Serra da Estrela – Marcha de Gouveia a Loriga

Relato

   
Serra da Estrela

Na estação da Pampilhosa (2005)

Partida de Aveiro até à Pampilhosa e depois até Mangualde. Em Mangualde, uma boleia levou-nos até Gouveia, ponto de início da nossa marcha em autonomia.

À chegada a Gouveia decidimos comer qualquer coisa antes de iniciarmos a marcha. O problema é que ‘qualquer coisa’ não existe no dicionário do grupo, pelo que cada um tratou de encher o bandulho.

Barriguinhas cheias, pernas ao caminho. E que caminho, se calhar devíamos ter comido apenas ‘qualquer coisa’!

Serra da Estrela

No acampamento contemplando as ovelhas (2005)

Começámos por uma subida íngreme que acabou por se revelar como sendo a única deste primeiro dia. Pelo caminho passámos pelo Curral do Negro, junto ao Parque de Campismo, e depois fomos improvisando por diversos trilhos que nos permitiram fugir ao estradão principal, encurtando o caminho.

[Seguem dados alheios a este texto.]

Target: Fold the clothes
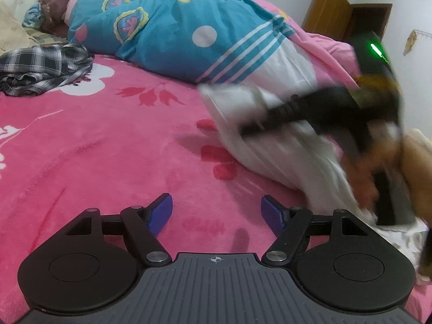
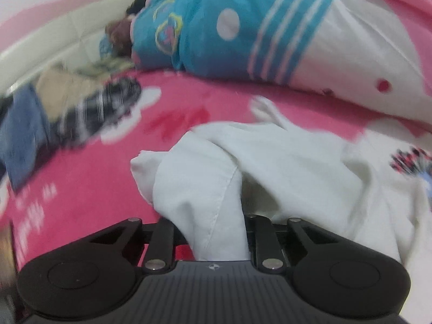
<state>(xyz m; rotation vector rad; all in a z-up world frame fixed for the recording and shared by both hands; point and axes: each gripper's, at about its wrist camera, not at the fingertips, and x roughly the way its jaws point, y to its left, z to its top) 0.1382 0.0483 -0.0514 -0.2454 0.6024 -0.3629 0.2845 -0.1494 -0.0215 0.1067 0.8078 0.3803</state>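
Sprawling across the pink bed [image 1: 94, 148], right of frame: white garment [image 1: 283, 156], long axis slanting upper left to lower right. Clamped on its fold, right gripper [image 2: 216, 232] fingers nearly closed. Left gripper [image 1: 217, 210] fingers wide, empty, garment to their right.

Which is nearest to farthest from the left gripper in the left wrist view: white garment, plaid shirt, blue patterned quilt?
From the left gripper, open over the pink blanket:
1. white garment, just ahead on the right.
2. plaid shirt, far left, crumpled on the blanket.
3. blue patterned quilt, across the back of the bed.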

A chegada à Portela marcou o fim da longa subida. Nesta primeira parte superámos cerca de 300 metros de desnível o que, carregados e de barriga cheia, não foi fácil.

A descida para a Capela da Srª de Assedasse decorreu sem grandes problemas.

Estabelecemos acampamento junto à referida capela, perto de um rebanho de cabras e ovelhas. O pastor cumprimentou-nos sem qualquer ar de desconfiança ou preocupação pelo facto destes cinco ‘estrangeiros’ montarem as tendas mesmo à porta da capela.

Preparámos a refeição e, após a mesma, demos início ao já habitual torneio de sueca.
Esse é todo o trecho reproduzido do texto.